Are we squandering infill housing opportunities?Posted: December 5, 2011
I’ve argued before (here, here and here) that new housing supply within Melbourne’s established suburbs is excessively dependent on small-scale infill housing projects. In the expansive middle ring suburbs, around half of all housing projects provide only one or two additional dwellings, with the great majority providing only one.
It’s therefore important to look at other options, but given it’s carrying most of the burden, it’s also worth asking if infill is being managed as efficiently as it could be.
The exhibit above shows a newly completed infill development at 2-4 Old Heidelberg Rd in suburban Alphington (here are some interior pictures). It provides eight dwellings on an 825 sq m site that originally would’ve been intended to accommodate a single detached house like its neighbour.
That’s a big up-lift in density – if most infill projects yielded this many new dwellings we wouldn’t have a supply problem. But the great bulk are simple dual occupancy developments. This raises the important issue of whether we’re maximising the value we’re getting from the limited supply of precious infill sites.
If projects that could yield four, six or eight new units are only providing one, then that could represent a very high opportunity cost. Given that activity centres in the middle ring suburbs are mostly failing to deliver much new housing, what we ideally want to see is each lot delivering to its full potential – yielding the maximum number of new dwellings that, having regard to its particular circumstances, it reasonably could.
There are of course many “objective” reasons why not all projects can yield as many dwellings as 2-4 Old Heidelberg Rd. Some redevelopment sites are small or inconveniently shaped. Some may have infrastructure inadequacies or access might be hard.
There are also a range of legitimate planning constraints like heritage, over-looking and solar access that might limit the number of units that can be built on a given lot. And the nature of the market in a particular area could mean the highest return comes from building fewer dwellings rather than maximising the total number.

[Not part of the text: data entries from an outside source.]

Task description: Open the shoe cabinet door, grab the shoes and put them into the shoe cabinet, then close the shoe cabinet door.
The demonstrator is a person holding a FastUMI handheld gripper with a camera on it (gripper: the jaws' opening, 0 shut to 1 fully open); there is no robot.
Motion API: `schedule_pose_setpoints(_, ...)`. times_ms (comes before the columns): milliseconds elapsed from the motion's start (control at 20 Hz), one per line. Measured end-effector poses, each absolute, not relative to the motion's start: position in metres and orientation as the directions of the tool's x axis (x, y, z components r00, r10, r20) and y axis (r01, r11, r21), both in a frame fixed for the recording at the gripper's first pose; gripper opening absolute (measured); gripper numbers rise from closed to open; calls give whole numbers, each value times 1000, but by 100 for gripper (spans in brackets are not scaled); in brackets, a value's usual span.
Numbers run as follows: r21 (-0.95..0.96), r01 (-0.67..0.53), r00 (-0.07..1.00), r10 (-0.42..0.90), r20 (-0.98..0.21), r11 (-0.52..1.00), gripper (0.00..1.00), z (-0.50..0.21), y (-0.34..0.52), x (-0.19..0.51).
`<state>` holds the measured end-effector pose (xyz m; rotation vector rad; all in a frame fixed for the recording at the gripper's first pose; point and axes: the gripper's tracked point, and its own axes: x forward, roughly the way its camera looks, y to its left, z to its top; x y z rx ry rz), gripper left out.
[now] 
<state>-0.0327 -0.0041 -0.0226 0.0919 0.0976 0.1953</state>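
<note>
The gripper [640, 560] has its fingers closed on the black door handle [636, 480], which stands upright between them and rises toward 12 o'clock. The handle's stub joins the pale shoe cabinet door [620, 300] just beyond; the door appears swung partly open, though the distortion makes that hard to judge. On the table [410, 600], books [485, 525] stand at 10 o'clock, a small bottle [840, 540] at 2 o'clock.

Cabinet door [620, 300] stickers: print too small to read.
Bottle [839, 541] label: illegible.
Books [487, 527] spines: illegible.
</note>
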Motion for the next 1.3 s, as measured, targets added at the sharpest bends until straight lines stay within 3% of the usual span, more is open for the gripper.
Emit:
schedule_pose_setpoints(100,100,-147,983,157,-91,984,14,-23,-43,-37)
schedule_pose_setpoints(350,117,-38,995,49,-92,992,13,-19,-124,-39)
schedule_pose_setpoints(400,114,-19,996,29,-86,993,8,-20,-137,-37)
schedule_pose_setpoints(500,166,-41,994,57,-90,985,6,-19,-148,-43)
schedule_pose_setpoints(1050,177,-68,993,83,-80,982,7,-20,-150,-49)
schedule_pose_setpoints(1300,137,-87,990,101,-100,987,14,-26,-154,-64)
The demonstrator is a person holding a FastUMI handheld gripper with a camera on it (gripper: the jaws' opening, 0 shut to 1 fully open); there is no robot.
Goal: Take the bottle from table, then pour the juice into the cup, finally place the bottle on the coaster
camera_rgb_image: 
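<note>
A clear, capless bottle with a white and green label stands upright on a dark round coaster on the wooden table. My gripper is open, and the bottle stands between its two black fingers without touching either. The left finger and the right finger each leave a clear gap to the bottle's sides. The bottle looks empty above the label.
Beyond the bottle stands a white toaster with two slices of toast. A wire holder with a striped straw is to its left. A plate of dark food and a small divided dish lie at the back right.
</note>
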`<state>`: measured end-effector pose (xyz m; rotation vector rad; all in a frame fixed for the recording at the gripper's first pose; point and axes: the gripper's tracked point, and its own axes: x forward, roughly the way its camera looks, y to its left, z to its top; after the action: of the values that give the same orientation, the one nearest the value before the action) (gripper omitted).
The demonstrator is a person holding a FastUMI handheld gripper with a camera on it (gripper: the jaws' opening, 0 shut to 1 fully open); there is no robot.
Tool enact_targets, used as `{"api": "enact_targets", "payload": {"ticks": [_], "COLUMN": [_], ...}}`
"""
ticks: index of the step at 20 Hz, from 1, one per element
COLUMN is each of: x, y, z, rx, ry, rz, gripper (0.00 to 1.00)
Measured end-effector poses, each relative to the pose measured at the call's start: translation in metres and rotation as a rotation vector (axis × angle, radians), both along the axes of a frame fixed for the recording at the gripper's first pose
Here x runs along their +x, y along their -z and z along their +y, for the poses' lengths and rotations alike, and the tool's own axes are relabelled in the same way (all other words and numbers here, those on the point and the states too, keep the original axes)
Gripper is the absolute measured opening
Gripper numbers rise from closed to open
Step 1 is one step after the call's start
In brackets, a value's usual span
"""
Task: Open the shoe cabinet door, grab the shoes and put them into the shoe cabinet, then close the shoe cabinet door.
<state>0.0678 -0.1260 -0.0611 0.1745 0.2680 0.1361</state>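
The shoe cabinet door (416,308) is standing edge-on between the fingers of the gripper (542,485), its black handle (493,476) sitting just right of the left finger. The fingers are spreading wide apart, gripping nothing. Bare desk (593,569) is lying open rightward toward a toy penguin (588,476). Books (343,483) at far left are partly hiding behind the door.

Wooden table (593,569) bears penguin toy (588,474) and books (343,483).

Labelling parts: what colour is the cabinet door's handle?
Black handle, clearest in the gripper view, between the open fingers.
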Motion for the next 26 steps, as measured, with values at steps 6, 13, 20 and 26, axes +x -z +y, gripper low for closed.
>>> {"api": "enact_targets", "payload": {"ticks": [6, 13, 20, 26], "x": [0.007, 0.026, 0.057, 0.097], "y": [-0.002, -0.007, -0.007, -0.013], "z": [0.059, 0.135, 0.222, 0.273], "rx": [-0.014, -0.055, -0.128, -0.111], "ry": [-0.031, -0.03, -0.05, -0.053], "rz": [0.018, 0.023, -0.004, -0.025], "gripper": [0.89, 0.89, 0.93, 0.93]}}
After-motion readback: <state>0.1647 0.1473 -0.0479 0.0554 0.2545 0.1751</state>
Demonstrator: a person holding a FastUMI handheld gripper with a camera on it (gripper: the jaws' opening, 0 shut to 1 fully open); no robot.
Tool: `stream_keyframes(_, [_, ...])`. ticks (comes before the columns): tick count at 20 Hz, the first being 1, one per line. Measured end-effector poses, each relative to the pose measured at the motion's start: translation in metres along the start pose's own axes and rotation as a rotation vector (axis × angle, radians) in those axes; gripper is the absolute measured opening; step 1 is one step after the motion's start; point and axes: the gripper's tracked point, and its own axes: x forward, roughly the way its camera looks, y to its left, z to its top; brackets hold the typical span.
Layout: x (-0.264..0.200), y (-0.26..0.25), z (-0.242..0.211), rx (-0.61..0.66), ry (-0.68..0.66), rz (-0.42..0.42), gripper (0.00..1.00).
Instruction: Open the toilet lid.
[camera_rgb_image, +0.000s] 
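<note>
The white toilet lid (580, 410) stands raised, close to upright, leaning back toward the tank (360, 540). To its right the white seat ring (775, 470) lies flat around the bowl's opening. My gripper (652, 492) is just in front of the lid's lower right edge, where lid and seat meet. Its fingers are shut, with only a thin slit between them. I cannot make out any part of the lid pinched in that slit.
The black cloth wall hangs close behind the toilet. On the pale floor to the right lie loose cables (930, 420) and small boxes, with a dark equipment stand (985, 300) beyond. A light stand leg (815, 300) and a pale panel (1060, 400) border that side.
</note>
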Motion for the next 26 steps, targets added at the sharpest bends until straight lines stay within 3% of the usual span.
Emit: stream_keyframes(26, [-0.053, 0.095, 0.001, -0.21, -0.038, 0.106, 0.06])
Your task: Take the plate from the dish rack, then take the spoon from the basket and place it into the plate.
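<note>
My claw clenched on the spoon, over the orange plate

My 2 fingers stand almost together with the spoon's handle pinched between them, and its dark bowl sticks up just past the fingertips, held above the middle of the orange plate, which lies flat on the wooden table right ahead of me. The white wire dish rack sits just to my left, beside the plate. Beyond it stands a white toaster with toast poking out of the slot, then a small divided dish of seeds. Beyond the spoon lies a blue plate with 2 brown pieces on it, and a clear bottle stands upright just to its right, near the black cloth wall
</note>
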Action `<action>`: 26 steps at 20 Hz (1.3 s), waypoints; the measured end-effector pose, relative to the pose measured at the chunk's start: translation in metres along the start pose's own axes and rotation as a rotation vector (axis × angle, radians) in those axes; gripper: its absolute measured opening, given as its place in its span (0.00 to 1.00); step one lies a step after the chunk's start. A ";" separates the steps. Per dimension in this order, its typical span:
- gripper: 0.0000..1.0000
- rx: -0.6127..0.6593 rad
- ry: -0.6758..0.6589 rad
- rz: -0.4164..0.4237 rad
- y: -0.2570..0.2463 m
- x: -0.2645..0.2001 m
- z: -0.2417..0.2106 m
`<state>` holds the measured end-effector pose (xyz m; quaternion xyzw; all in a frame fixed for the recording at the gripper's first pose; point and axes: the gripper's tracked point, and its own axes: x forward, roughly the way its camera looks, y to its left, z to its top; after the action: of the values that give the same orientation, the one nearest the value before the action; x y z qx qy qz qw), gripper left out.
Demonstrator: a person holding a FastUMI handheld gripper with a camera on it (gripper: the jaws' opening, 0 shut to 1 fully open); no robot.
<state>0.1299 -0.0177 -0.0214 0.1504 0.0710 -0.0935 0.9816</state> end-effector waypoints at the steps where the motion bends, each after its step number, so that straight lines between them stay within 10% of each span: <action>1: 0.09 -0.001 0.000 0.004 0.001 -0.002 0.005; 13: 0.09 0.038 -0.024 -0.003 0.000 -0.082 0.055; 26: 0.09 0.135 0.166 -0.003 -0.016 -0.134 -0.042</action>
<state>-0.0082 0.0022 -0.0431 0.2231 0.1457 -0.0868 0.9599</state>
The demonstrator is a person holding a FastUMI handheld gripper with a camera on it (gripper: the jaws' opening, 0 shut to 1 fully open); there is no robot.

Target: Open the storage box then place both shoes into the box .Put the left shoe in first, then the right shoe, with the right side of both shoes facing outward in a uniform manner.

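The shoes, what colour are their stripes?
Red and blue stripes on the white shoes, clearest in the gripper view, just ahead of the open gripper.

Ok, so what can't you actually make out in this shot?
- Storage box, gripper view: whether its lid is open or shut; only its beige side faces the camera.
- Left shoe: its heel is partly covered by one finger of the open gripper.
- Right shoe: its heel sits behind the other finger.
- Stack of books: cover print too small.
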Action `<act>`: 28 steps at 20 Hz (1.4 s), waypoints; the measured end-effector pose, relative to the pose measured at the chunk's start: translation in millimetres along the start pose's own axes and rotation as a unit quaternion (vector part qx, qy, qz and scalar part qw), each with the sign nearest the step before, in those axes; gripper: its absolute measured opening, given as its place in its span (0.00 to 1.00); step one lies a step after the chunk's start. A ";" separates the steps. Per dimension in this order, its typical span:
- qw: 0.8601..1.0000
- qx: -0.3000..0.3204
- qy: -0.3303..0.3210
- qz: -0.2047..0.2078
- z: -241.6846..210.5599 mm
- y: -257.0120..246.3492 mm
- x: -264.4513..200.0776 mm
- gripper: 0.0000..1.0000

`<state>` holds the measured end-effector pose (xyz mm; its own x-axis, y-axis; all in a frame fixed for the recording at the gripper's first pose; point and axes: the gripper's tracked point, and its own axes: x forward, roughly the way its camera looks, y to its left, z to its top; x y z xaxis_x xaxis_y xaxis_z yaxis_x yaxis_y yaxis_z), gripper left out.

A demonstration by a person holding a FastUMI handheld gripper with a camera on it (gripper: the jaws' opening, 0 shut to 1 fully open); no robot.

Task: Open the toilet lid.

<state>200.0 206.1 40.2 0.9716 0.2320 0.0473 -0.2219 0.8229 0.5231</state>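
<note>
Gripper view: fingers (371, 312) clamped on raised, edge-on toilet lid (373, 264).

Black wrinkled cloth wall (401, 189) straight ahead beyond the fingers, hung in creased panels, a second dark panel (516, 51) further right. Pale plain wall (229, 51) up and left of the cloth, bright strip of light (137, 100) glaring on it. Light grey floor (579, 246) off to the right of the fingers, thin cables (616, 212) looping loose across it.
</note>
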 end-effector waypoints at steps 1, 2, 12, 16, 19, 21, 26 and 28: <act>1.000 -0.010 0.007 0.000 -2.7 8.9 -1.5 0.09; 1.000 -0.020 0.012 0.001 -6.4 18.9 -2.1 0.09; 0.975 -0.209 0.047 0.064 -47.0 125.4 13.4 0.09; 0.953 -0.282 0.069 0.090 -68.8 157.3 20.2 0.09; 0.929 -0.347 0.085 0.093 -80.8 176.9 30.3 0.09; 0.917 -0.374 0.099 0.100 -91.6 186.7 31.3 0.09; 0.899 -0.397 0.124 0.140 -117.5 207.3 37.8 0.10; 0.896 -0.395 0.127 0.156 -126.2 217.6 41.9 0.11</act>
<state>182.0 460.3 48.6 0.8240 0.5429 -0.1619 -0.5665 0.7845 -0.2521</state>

But there are reasons to suspect that “objective” factors do not always, or even usually, explain why a lot isn’t developed to its potential. Consider these two contiguous lots in Elphin St Ivanhoe – although they’re the same size and have a common context, one has six dwellings and the other has two.
The most commonly cited explanation for these sorts of anomalies is the “dead hand” of the planning system. Additional cost and risk is imposed on projects by self-interested opposition from existing residents. Councils often lack the resources and skills to deal with the complexity of sophisticated opposition and, not surprisingly, often take a position more sympathetic to their constituents than to the developer.
There’s a range of measures that have been suggested to tilt the balance more toward redevelopment. These include abolition of third party appeals (the issue got a run in The Age recently), code-based approval systems, more resources for councils, better forward planning, and so on. I endorse this position but there’s no doubt it’s very hard politically, both for councils and the state government.
I think there’s another approach that’s worth thinking about, particularly for the middle ring suburbs. We know infill developers tend to be small and it could be that many simply lack the knowledge, skills, access to finance and appetite for risk to enable them to undertake larger projects. They might not have the wherewithal to push for larger projects in the face of vigorous opposition from neighbours and limited support from timid councils.
Perhaps the project class with the greatest potential for “under-utilisation” is dual occupancy. Landowners carve off a bit of land and sell it, usually for the construction of one additional dwelling. That way they get to stay in their old house and transform some excess land into cash without taking much risk.
That’s a net addition to supply so it’s positive. While in many cases the value of the existing dwelling will preclude more intense development, dual occupancy is a lost opportunity if the entire site could’ve been successfully redeveloped for four, six or eight dwellings.
Many of these landowners would say they want to stay in their existing house. However, having accepted the substantial changes to their living circumstance inherent in the decision to subdivide, it might be that a significant number would be prepared to go further if they had the confidence to tackle a bigger project.
The necessary confidence could come from the government. This could take a number of forms, for example
- An advisory service to landowners and small developers on the development possibilities of sites and the sorts of steps required to realise their full potential
- A brokerage service to connect landowners and small-scale developers with investors and technical service providers, possibly with the government acting as an “advocate” or “independent advisor” to the landowner/developer. This would include the trasitional option of simply selling the whole property to a developer.
- A development agency which undertakes the project in association with the landowner. There is a spectrum of risk-sharing and financing options that could be considered. Ultimately the primary pay-off for the government shouldn’t be revenue but the social benefit of increased housing supply
These sorts of initiatives would ideally be paralleled by reforms to make the planning rules less restrictive and approvals faster.
Substantial government involvement would have to be justified by the social benefits it delivered. The key downside with any of these options is the possibility that landowners could lose money. After all, rather than simply selling a portion of their land for dual occupancy, in some cases they would in effect be developers. They might find it too easy to blame the government if things didn’t work out well.
Unfortunately I don’t have any historical data on the proportion of small-scale suburban projects that would’ve otherwise lent themselves to more intense development. But I think the possibility deserves investigation by the state government. At the very least, we should try to establish how many of those small-scale infill projects are (or aren’t) squandering a valuable resource.